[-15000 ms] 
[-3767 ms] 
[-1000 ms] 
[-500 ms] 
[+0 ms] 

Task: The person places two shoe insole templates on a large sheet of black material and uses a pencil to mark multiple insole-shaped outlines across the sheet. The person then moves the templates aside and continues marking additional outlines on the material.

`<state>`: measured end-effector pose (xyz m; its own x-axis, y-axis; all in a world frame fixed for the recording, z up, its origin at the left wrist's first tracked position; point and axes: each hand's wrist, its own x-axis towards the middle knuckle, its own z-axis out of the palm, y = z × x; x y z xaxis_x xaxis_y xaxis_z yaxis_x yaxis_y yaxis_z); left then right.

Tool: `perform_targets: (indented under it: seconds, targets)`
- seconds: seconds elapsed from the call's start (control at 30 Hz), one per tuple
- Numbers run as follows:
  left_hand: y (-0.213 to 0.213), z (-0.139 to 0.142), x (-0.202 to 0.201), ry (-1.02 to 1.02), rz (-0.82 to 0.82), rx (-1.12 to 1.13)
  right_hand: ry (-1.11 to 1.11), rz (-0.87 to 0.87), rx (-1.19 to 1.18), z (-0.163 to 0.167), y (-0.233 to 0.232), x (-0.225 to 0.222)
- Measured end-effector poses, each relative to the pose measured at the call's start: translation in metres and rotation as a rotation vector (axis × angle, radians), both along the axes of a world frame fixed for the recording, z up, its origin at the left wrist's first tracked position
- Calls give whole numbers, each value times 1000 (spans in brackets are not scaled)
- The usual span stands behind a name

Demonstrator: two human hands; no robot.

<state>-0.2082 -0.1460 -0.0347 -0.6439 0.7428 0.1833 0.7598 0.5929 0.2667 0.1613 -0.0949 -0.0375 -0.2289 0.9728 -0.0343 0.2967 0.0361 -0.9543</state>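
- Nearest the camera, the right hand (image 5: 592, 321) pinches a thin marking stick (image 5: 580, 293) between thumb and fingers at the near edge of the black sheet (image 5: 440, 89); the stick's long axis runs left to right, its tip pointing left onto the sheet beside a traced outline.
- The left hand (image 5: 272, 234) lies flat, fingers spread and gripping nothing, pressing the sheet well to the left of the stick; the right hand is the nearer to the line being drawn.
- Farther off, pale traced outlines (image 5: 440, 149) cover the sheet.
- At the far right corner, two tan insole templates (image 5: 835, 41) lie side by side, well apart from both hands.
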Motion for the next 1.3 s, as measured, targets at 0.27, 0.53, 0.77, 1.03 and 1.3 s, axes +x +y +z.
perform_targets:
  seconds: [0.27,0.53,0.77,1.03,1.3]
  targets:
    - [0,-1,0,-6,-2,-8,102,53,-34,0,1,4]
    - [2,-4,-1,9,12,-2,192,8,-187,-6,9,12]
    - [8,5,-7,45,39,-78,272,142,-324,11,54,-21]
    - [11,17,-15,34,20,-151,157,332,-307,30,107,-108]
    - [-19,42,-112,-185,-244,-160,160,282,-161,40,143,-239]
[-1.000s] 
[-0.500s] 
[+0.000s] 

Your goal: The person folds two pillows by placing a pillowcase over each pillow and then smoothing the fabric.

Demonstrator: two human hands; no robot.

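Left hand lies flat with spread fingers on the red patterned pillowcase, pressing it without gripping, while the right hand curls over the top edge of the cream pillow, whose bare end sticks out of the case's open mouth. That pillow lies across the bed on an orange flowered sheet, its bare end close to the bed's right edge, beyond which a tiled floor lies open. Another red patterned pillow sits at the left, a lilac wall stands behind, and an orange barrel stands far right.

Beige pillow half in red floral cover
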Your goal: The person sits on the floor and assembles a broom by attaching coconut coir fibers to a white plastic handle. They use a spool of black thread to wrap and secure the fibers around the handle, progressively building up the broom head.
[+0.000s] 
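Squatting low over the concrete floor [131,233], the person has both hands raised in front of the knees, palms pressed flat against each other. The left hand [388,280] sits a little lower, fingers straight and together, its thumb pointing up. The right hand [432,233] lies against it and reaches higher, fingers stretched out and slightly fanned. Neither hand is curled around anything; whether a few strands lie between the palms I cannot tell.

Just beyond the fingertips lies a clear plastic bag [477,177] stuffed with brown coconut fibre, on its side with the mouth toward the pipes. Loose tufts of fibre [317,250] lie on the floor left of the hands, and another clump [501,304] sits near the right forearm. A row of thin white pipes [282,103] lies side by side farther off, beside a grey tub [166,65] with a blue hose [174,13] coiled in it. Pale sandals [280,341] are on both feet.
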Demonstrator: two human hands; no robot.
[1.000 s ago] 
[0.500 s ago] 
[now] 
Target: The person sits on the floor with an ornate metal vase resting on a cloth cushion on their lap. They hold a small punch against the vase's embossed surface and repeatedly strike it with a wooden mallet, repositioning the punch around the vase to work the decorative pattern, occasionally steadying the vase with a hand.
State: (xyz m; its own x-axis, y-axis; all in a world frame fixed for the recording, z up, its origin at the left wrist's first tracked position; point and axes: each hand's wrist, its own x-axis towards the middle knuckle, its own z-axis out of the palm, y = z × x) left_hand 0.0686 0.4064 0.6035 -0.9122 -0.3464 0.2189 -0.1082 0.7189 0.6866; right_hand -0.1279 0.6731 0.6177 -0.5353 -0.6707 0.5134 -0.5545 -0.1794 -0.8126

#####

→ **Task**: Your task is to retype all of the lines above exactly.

→ **Output for this task**:
[-15000 ms] 
[-3767 ms] 
[-1000 ms] 
[-500 ms] 
[+0 ms] 

Task: The person places two shoe insole templates on a large sheet of black material and uses a pencil to mark multiple insole-shaped outlines across the sheet. The person then moves the templates aside and continues marking additional outlines on the material.

`<state>`: measured end-effector pose (xyz m; its own x-axis, y-axis; all in a world frame fixed for the recording, z up, its origin at the left wrist's first tracked position; point and axes: each hand's wrist, its own x-axis towards the middle knuckle, its own z-axis out of the palm, y = z × x; x y z xaxis_x xaxis_y xaxis_z yaxis_x yaxis_y yaxis_z); left then right.

Tool: `perform_targets: (indented under it: seconds, targets)`
- seconds: seconds elapsed from the call's start (control at 30 Hz), one per tuple
- Numbers run as follows:
  left_hand: y (-0.213 to 0.213), z (-0.139 to 0.142), x (-0.202 to 0.201), ry (-1.02 to 1.02), rz (-0.82 to 0.82), rx (-1.12 to 1.13)
  right_hand: ry (-1.11 to 1.11), rz (-0.87 to 0.87), rx (-1.19 to 1.18), z (-0.163 to 0.167), y (-0.233 to 0.232), x (-0.225 to 0.222)
- Measured end-effector poses, each relative to the pose measured at the call's start: translation in metres and rotation as a rotation vector (axis × angle, radians), both along the axes of a world frame fixed for the recording, z up, its origin at the left wrist's first tracked position
- Calls give whole numbers, each value times 1000 (spans in brackets are not scaled)
- The usual span stands behind a name

Demonstrator: two human hands; no robot.

<state>-0.2082 -0.1460 -0.0347 -0.6439 0.7428 0.1833 0.7598 0.5929 0.2667 0.1613 -0.0949 -0.0375 -0.2289 0.9728 -0.0343 0.2967 0.0361 -0.9543</state>
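- Nearest the camera, the right hand (image 5: 592, 321) pinches a thin marking stick (image 5: 580, 293) between thumb and fingers at the near edge of the black sheet (image 5: 440, 89); the stick's long axis runs left to right, its tip pointing left onto the sheet beside a traced outline.
- The left hand (image 5: 272, 234) lies flat, fingers spread and gripping nothing, pressing the sheet well to the left of the stick; the right hand is the nearer to the line being drawn.
- Farther off, pale traced outlines (image 5: 440, 149) cover the sheet.
- At the far right corner, two tan insole templates (image 5: 835, 41) lie side by side, well apart from both hands.
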Motion for the next 1.3 s, as measured, targets at 0.27, 0.53, 0.77, 1.03 and 1.3 s, axes +x +y +z.
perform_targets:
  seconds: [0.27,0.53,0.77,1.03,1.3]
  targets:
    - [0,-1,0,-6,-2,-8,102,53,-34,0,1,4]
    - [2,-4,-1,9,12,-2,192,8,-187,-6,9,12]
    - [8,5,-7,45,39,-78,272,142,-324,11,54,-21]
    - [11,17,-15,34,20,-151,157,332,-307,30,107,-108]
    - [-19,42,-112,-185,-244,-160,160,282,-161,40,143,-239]
[-1.000s] 
[-0.500s] 
[+0.000s] 

Your goal: The person folds two pillows by placing a pillowcase over each pillow and then smoothing the fabric.

Demonstrator: two human hands; no robot.

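Left hand lies flat with spread fingers on the red patterned pillowcase, pressing it without gripping, while the right hand curls over the top edge of the cream pillow, whose bare end sticks out of the case's open mouth. That pillow lies across the bed on an orange flowered sheet, its bare end close to the bed's right edge, beyond which a tiled floor lies open. Another red patterned pillow sits at the left, a lilac wall stands behind, and an orange barrel stands far right.

Beige pillow half in red floral cover
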Your goal: The person sits on the floor and assembles a broom by attaching coconut coir fibers to a white plastic handle. They use a spool of black thread to wrap and secure the fibers around the handle, progressively building up the broom head.
[+0.000s] 
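Squatting low over the concrete floor [131,233], the person has both hands raised in front of the knees, palms pressed flat against each other. The left hand [388,280] sits a little lower, fingers straight and together, its thumb pointing up. The right hand [432,233] lies against it and reaches higher, fingers stretched out and slightly fanned. Neither hand is curled around anything; whether a few strands lie between the palms I cannot tell.

Just beyond the fingertips lies a clear plastic bag [477,177] stuffed with brown coconut fibre, on its side with the mouth toward the pipes. Loose tufts of fibre [317,250] lie on the floor left of the hands, and another clump [501,304] sits near the right forearm. A row of thin white pipes [282,103] lies side by side farther off, beside a grey tub [166,65] with a blue hose [174,13] coiled in it. Pale sandals [280,341] are on both feet.
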Demonstrator: two human hands; no robot.
[1.000 s ago] 
[0.500 s ago] 
[now] 
Target: The person sits on the floor with an ornate metal vase resting on a cloth cushion on their lap. They hold a small punch against the vase's embossed surface and repeatedly strike it with a wooden mallet, repositioning the punch around the vase to work the decorative pattern, occasionally steadying the vase with a hand.
State: (xyz m; its own x-axis, y-axis; all in a world frame fixed for the recording, z up, its origin at the left wrist's first tracked position; point and axes: each hand's wrist, its own x-axis towards the middle knuckle, its own z-axis out of the palm, y = z × x) left_hand 0.0686 0.4064 0.6035 -0.9122 -0.3464 0.2189 -0.1082 0.7189 0.6866; right_hand -0.1279 0.6731 0.6177 -0.5353 -0.6707 0.5134 -0.5545 -0.1794 -0.8126

The answer has nothing more to it.